_WORK INSTRUCTIONS_
Below are some records. Return exactly the lines from the one with "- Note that" to the one with "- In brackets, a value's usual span", and nothing else.

_RECORD SET_
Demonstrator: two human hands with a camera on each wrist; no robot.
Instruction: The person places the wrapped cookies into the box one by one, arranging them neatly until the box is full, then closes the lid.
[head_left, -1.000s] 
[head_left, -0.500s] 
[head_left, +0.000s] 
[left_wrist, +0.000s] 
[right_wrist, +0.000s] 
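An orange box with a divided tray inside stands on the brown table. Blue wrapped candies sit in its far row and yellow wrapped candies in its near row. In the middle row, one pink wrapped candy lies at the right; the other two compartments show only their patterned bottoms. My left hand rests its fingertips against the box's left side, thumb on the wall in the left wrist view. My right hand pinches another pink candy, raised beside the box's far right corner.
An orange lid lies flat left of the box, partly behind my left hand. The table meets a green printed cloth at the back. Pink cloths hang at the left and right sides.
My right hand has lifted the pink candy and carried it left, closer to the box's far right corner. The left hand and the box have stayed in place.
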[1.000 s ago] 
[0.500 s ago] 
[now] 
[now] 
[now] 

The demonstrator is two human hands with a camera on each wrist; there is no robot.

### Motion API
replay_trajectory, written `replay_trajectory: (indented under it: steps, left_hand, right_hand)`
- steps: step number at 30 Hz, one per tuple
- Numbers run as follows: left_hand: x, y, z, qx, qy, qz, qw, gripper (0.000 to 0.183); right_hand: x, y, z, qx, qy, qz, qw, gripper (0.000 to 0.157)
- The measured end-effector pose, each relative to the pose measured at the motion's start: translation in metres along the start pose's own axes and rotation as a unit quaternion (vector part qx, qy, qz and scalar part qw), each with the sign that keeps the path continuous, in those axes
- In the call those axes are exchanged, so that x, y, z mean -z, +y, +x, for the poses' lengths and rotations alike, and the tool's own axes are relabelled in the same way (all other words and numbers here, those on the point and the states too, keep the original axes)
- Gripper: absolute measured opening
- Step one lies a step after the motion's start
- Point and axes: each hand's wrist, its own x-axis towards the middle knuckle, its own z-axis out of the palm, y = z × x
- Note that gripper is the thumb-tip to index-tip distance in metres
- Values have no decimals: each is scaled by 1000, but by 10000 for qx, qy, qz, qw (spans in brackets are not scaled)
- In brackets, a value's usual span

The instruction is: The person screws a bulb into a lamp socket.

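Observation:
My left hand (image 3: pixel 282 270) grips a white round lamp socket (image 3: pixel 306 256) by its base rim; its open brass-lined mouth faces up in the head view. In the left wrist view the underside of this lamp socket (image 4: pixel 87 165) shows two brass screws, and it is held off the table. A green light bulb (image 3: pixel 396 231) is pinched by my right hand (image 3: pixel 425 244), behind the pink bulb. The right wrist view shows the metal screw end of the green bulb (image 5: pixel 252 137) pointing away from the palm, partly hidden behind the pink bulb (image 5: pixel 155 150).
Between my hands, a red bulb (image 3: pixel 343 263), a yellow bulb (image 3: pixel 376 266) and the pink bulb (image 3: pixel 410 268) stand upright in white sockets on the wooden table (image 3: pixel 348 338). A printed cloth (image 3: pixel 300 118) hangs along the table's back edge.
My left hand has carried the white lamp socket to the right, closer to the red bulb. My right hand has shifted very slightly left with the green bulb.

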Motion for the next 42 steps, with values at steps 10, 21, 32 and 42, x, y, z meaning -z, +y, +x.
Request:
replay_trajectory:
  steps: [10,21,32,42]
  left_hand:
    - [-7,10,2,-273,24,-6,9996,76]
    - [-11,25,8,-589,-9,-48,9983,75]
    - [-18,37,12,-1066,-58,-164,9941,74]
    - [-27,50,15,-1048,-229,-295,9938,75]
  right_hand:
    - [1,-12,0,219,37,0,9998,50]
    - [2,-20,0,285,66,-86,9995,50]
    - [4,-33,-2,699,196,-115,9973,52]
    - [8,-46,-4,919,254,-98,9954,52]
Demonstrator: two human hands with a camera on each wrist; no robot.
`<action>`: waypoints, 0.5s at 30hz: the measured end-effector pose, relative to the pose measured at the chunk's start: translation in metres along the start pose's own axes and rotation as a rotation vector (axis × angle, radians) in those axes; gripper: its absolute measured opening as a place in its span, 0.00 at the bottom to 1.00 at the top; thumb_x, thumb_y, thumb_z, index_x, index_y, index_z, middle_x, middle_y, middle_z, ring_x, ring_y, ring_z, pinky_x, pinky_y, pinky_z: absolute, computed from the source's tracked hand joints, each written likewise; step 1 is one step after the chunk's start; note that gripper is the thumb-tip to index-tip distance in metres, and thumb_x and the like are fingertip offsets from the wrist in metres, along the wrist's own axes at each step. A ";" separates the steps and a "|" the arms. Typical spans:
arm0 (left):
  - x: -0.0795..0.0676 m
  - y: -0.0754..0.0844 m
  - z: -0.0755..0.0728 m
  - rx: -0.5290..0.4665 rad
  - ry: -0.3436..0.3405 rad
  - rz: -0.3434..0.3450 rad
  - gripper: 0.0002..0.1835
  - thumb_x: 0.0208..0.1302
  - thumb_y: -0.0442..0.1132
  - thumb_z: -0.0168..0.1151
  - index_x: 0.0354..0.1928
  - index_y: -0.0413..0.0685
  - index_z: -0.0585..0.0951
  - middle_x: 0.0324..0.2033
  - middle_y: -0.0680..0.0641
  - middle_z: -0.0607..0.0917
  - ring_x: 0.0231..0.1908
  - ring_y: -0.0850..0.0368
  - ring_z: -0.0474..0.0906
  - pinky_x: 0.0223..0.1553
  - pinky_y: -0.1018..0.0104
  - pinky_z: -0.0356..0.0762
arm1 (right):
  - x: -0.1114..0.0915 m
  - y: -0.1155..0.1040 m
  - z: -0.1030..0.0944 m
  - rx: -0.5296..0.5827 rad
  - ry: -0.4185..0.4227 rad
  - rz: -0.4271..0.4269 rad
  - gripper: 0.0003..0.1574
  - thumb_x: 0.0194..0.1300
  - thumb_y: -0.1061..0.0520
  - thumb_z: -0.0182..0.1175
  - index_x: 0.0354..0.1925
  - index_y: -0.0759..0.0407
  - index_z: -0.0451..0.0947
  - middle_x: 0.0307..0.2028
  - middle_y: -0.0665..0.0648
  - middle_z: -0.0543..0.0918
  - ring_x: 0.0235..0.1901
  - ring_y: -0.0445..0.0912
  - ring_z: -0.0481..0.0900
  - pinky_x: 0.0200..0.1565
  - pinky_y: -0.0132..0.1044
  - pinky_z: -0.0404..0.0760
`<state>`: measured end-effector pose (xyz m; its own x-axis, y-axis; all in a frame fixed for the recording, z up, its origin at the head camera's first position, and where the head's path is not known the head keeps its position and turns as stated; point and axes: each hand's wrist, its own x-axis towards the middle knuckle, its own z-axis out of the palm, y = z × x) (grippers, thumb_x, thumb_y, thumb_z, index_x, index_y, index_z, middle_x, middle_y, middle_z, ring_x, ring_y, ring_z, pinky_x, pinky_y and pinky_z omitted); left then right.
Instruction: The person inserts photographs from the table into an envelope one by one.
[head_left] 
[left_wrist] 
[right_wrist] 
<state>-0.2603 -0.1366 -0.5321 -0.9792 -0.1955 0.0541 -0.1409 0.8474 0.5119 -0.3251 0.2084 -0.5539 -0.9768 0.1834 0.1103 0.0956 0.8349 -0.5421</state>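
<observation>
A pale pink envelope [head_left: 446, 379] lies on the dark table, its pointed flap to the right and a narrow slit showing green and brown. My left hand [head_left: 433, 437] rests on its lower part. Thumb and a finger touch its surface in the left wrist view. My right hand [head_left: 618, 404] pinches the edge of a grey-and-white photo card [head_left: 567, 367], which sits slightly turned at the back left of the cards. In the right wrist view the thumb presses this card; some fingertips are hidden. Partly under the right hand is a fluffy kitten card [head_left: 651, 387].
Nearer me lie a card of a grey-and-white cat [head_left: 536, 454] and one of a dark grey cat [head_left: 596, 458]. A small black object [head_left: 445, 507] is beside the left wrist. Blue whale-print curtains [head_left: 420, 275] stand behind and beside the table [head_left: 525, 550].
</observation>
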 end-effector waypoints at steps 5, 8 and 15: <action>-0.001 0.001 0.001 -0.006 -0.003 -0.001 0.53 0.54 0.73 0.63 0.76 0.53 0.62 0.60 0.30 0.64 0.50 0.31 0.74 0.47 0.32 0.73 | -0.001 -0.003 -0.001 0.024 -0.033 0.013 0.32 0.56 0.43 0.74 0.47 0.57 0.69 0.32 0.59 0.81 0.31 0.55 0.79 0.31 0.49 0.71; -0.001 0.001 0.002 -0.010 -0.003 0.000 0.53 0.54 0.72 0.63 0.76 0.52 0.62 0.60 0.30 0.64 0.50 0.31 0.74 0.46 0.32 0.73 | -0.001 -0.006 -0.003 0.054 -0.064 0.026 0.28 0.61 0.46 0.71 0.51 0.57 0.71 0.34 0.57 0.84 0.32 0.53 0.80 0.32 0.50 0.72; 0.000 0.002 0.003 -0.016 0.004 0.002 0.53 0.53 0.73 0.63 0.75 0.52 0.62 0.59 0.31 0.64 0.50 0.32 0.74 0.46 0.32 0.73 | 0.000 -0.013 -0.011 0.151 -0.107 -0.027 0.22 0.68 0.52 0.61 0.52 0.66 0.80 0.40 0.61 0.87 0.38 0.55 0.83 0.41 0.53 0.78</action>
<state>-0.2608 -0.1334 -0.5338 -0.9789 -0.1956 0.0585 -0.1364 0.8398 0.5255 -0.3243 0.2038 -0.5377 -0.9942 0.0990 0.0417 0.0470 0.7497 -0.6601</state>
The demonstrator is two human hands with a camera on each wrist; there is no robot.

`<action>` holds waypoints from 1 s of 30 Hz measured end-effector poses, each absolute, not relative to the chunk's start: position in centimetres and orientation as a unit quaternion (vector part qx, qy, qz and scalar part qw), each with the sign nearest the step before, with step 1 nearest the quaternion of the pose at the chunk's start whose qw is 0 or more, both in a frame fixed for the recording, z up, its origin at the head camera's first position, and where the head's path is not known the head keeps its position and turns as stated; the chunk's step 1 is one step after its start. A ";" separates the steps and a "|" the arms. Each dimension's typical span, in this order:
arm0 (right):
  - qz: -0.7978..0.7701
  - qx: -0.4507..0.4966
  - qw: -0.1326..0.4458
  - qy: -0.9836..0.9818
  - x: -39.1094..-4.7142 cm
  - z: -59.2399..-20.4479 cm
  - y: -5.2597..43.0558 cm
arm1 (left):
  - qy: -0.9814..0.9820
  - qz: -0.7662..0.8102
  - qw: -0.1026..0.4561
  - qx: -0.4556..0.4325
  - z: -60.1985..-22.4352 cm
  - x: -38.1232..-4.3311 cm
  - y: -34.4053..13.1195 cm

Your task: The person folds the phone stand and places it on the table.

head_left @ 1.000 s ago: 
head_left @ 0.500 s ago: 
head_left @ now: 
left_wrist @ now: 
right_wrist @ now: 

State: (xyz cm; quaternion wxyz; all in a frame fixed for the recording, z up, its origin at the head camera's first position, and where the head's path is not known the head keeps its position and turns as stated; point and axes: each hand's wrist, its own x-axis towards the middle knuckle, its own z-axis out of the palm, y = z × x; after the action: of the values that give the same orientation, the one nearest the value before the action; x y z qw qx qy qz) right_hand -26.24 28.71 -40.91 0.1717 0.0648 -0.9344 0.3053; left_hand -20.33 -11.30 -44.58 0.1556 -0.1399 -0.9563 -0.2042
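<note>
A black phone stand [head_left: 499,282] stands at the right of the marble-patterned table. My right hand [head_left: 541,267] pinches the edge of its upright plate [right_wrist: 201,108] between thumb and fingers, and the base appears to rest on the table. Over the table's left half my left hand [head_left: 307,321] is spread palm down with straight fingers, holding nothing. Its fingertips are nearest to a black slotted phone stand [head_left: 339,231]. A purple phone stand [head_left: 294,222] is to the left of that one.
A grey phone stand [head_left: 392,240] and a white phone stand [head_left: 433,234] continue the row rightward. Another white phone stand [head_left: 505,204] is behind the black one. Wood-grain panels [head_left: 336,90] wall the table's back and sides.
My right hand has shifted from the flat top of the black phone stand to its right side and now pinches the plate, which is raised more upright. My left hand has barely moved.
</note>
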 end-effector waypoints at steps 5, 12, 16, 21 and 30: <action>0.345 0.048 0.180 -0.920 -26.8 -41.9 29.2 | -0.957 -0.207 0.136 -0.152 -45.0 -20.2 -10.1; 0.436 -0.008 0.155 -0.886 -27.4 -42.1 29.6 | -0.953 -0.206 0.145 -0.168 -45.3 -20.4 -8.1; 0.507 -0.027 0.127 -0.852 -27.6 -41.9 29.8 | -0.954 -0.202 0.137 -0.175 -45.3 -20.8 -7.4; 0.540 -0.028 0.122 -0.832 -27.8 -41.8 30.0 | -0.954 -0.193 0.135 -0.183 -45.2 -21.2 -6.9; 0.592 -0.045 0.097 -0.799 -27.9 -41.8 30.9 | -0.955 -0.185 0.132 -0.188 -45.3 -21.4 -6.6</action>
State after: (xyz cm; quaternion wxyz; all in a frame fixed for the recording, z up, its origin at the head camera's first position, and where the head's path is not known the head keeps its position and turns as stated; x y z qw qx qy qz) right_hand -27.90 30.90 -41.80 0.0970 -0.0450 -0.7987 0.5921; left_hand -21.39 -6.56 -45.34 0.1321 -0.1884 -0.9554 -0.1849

_SOLUTION TO THIS PROBLEM_
- Note that gripper is the thumb-tip to index-tip distance in metres
- Values have no decimals: each is scaled by 1000, but by 10000 for qx, qy, qz, qw (spans in brackets are not scaled)
- In brackets, a value's usual span

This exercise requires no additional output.